== YOUR OBJECTIVE ==
Give the data again in full, with every character unchanged.

==============================

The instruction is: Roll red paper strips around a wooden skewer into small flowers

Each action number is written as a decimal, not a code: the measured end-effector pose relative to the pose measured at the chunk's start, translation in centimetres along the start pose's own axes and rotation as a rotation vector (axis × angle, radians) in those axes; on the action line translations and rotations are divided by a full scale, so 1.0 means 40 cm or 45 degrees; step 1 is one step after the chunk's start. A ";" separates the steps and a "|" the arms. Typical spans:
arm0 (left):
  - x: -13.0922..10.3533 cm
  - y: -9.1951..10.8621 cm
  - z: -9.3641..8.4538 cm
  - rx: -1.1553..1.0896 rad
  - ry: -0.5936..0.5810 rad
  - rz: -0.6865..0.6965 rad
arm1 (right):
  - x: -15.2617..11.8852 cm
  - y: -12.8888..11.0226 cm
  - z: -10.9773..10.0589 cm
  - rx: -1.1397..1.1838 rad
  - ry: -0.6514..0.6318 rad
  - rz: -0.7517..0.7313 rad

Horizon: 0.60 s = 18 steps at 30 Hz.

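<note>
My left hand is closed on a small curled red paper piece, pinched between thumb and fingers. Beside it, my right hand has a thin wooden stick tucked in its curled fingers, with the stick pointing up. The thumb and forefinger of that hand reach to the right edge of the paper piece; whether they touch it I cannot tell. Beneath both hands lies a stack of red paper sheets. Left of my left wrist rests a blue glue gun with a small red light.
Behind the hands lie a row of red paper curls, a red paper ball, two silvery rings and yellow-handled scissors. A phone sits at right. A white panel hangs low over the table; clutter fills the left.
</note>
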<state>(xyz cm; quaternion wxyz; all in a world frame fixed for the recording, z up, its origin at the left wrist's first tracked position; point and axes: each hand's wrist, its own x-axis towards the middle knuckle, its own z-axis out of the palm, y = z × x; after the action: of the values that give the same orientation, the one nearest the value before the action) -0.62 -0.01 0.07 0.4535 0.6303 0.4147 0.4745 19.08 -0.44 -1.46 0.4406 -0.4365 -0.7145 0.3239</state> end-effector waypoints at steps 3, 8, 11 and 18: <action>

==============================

== ANSWER SPACE ==
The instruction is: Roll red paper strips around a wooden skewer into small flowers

Each action number is written as a decimal, not a code: the measured end-effector pose relative to the pose measured at the chunk's start, translation in centimetres along the start pose's own axes and rotation as a rotation vector (axis × angle, radians) in those axes; on the action line translations and rotations are divided by a full scale, so 1.0 means 40 cm or 45 degrees; step 1 is one step after the chunk's start. A ";" separates the steps and a "|" the arms. Typical spans:
arm0 (left):
  - x: -13.0922..10.3533 cm
  - y: -9.1951..10.8621 cm
  - z: -9.3641..8.4538 cm
  - rx: -1.1553..1.0896 rad
  - ry: -0.5936..0.5810 rad
  - rz: -0.6865..0.6965 rad
arm1 (right):
  - x: -15.2617..11.8852 cm
  - y: -12.8888..11.0226 cm
  - z: -10.9773..10.0589 cm
  - rx: -1.1397..1.1838 rad
  - ry: -0.6514..0.6318 rad
  - rz: -0.7517..0.7313 rad

Horizon: 0.60 s = 18 steps at 30 Hz.

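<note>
My left hand is closed on a small curled red paper piece, pinched between thumb and fingers. Beside it, my right hand has a thin wooden stick tucked in its curled fingers, with the stick pointing up. The thumb and forefinger of that hand reach to the right edge of the paper piece; whether they touch it I cannot tell. Beneath both hands lies a stack of red paper sheets. Left of my left wrist rests a blue glue gun with a small red light.
Behind the hands lie a row of red paper curls, a red paper ball, two silvery rings and yellow-handled scissors. A phone sits at right. A white panel hangs low over the table; clutter fills the left.
</note>
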<state>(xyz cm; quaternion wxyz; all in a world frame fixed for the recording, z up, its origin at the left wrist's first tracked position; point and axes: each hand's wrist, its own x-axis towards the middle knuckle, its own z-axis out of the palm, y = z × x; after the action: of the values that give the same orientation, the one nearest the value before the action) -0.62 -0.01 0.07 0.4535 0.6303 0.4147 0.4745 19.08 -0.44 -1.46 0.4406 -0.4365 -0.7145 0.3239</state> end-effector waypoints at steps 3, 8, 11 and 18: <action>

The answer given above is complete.